Exercise details:
Do any lines in the data below contain "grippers"? If so, copy every one of them.

Input data:
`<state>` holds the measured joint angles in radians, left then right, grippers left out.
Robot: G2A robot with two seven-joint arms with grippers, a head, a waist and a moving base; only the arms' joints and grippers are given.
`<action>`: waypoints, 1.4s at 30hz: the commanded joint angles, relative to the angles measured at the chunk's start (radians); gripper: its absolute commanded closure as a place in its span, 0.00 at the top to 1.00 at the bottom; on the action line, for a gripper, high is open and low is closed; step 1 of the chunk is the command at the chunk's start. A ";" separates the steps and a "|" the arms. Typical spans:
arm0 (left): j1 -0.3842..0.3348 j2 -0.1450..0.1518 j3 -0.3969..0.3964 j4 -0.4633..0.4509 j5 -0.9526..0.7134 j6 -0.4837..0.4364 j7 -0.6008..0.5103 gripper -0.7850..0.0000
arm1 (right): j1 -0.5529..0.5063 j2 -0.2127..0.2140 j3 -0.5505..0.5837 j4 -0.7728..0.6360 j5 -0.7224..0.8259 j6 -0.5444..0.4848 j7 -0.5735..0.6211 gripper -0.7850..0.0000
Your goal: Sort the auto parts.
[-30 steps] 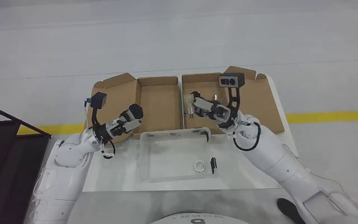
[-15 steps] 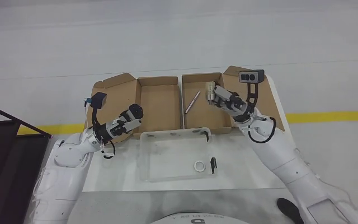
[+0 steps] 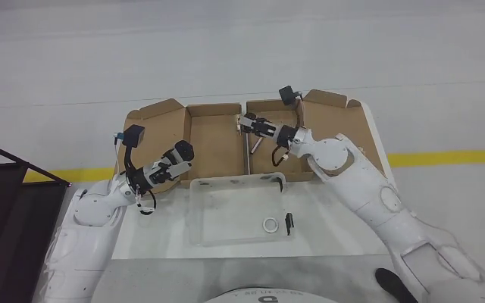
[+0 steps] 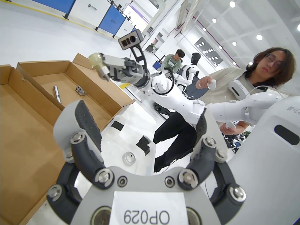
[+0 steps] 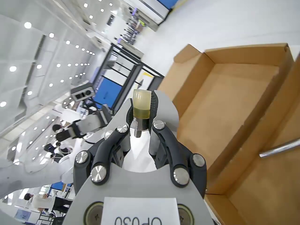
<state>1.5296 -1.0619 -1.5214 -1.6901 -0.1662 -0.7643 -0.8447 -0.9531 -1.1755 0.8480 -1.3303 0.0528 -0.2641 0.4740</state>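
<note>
auto parts, read from the left of the clear tray [image 3: 227, 213] to its right. my left pincer [image 4: 141, 110] hangs beyond the tray's far left corner, by the left edge of the left box [image 3: 216, 144]. it is spread wide with nothing in it. that box stands just past the tray's far rim, flaps folded out.

my right pincer [image 5: 141, 100] is up in the air beyond the middle of the tray's far rim, above the line where the left box meets the right box [image 3: 265, 165]. it is pinching a capped bolt [image 5: 140, 115]. the pale rubber cap points toward my fingertips and the threaded steel stub toward my wrist, and i press on the cap from both sides.

on the floor of the right box, past the tray's far rim, a steel rod [image 4: 57, 94] lies close along the wall shared with the left box. a small metal plate [image 4: 80, 90] lies flat near it, not touching it.

inside the tray, toward its right end, a white ring [image 3: 269, 224] lies flat. a black clip [image 3: 289, 220] sits just beside it on the right, the two apart.
</note>
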 commanded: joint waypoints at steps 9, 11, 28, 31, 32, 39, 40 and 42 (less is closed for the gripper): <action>0.000 0.000 0.000 0.000 0.000 0.000 0.000 1.00 | 0.121 -0.072 -0.162 0.171 -0.165 0.137 0.010 0.00; 0.000 0.000 0.000 0.000 0.000 0.000 0.000 1.00 | 0.135 -0.085 -0.181 0.193 -0.183 0.148 -0.002 0.00; 0.000 0.000 0.000 0.000 0.000 0.000 0.000 1.00 | 0.194 -0.165 -0.233 0.318 -0.186 0.127 0.003 0.36; 0.000 0.000 0.000 0.000 0.000 0.000 0.000 1.00 | 0.196 -0.172 -0.230 0.331 -0.185 0.118 0.006 0.38; 0.000 0.000 0.000 0.000 0.000 0.000 0.000 1.00 | 0.195 -0.174 -0.226 0.328 -0.179 0.104 0.002 0.38; 0.000 0.000 0.000 0.000 0.000 0.000 0.000 1.00 | 0.112 -0.150 -0.081 0.247 0.087 -0.267 0.051 0.44; 0.000 0.000 0.000 0.000 0.000 0.000 0.000 1.00 | 0.092 -0.142 -0.055 0.232 0.121 -0.323 0.069 0.45; 0.000 0.000 0.000 0.000 0.000 0.000 0.000 1.00 | 0.047 -0.125 -0.003 0.194 0.191 -0.430 0.107 0.47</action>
<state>1.5296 -1.0619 -1.5214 -1.6901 -0.1662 -0.7643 -0.8447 -0.8825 -1.3086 0.8149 -1.1164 0.2011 -0.6215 0.5602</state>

Written solution:
`<state>` holds the measured joint angles in radians, left then right, grippers left out.
Robot: G2A robot with two seven-joint arms with grippers, a head, a waist and a moving base; only the arms' joints and grippers are given.

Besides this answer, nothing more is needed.